▸ **EXERCISE DATA**:
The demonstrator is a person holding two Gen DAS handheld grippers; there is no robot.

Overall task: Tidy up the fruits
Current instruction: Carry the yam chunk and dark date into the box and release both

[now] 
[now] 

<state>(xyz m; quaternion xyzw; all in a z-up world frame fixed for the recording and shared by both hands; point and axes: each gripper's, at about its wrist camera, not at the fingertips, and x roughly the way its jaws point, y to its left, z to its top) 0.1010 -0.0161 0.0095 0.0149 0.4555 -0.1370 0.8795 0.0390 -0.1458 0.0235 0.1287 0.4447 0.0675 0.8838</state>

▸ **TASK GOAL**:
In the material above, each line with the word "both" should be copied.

▸ **FINISHED EXERCISE**:
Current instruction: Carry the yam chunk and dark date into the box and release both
<state>(xyz m; quaternion xyzw; all in a z-up world frame fixed for the recording and shared by both hands; point and axes: each gripper's, at about its wrist camera, not at the fingertips, and x roughly the way its jaws point, y to its left, z to its top) 0.1010 -0.0161 0.0095 0.0149 0.4555 -0.1370 0.8795 0.0390 -0.1458 0.0235 0.1287 0.4447 0.0675 0.8838</state>

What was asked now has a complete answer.